Starting from the first line below, repeat the data exactly through to the last.

=== Begin Enclosure ===

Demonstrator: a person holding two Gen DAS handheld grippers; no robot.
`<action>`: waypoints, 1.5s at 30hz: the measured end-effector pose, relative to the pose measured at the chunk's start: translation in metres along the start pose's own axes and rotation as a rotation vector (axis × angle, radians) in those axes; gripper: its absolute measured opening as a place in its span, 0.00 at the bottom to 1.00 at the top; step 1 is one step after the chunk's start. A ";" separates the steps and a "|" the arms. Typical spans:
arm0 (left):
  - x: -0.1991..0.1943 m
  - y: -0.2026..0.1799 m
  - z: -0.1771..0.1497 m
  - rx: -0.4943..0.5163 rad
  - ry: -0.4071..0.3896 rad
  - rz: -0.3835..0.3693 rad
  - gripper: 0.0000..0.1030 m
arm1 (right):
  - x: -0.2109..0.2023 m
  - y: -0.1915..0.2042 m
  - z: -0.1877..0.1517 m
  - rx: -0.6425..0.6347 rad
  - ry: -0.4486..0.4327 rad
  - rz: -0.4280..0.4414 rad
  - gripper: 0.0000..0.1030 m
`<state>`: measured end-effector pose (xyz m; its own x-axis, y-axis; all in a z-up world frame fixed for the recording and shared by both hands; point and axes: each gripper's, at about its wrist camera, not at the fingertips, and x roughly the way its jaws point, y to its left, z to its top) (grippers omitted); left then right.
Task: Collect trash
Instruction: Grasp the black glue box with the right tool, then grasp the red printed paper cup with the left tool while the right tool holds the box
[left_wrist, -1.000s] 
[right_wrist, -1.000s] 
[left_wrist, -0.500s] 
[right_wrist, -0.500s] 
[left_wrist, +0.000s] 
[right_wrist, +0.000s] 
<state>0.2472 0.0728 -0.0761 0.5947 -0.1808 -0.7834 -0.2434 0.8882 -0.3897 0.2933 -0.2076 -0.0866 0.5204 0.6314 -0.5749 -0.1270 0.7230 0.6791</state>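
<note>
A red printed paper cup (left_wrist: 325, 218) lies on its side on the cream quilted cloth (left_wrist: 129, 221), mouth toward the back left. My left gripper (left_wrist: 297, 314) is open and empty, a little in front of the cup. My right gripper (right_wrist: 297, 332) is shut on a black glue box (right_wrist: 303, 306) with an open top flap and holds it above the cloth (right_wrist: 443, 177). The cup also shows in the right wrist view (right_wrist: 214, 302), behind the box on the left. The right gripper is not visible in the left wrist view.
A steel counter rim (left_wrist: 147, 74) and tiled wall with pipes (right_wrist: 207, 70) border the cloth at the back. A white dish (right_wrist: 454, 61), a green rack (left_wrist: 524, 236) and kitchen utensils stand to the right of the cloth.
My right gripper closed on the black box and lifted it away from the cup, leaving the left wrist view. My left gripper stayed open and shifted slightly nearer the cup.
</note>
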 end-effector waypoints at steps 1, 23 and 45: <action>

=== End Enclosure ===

Solution to the exercise:
Demonstrator: a person holding two Gen DAS handheld grippers; no robot.
`<action>`: waypoints, 1.5s at 30hz: the measured end-effector pose, relative to the pose measured at the chunk's start: translation in metres along the start pose's own axes and rotation as a rotation vector (axis × angle, radians) in those axes; gripper: its absolute measured opening as a place in its span, 0.00 at the bottom to 1.00 at the top; step 1 is one step after the chunk's start. A ";" separates the steps and a "|" the arms. Typical spans:
arm0 (left):
  - x: -0.1991..0.1943 m
  - y: -0.2026..0.1799 m
  - z: -0.1771..0.1497 m
  - rx: -0.4943..0.5163 rad
  - ry: -0.4071..0.3896 rad
  - rz: -0.3835..0.3693 rad
  - gripper: 0.0000..0.1030 m
arm1 (right):
  - x: -0.2109..0.2023 m
  - y: -0.1915..0.2042 m
  - z: -0.1877..0.1517 m
  - rx: -0.6425..0.6347 rad
  - ry: -0.4486..0.4327 rad
  - rz: -0.4280..0.4414 rad
  - gripper: 0.0000..0.1030 m
`<state>`: measured end-effector pose (xyz m; its own x-axis, y-axis; all in a z-up world frame fixed for the recording and shared by both hands; point and axes: each gripper's, at about its wrist camera, not at the fingertips, and x roughly the way its jaws point, y to its left, z to its top) (grippers omitted); left then right.
Task: Collect trash
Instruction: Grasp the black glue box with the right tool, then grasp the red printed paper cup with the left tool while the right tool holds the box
[left_wrist, -1.000s] 
[right_wrist, -1.000s] 
[left_wrist, -0.500s] 
[right_wrist, -0.500s] 
[left_wrist, +0.000s] 
[right_wrist, +0.000s] 
<state>0.2472 0.0728 -0.0761 0.5947 -0.1808 -0.7834 -0.2434 0.8882 -0.3897 0.2933 -0.2076 -0.0866 0.5204 0.6314 -0.5749 -0.1270 0.7230 0.6791</state>
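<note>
A red printed paper cup (left_wrist: 325, 218) lies on its side on the cream quilted cloth (left_wrist: 129, 221), mouth toward the back left. My left gripper (left_wrist: 297, 314) is open and empty, a little in front of the cup. My right gripper (right_wrist: 297, 332) is shut on a black glue box (right_wrist: 303, 306) with an open top flap and holds it above the cloth (right_wrist: 443, 177). The cup also shows in the right wrist view (right_wrist: 214, 302), behind the box on the left. The right gripper is not visible in the left wrist view.
A steel counter rim (left_wrist: 147, 74) and tiled wall with pipes (right_wrist: 207, 70) border the cloth at the back. A white dish (right_wrist: 454, 61), a green rack (left_wrist: 524, 236) and kitchen utensils stand to the right of the cloth.
My right gripper closed on the black box and lifted it away from the cup, leaving the left wrist view. My left gripper stayed open and shifted slightly nearer the cup.
</note>
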 end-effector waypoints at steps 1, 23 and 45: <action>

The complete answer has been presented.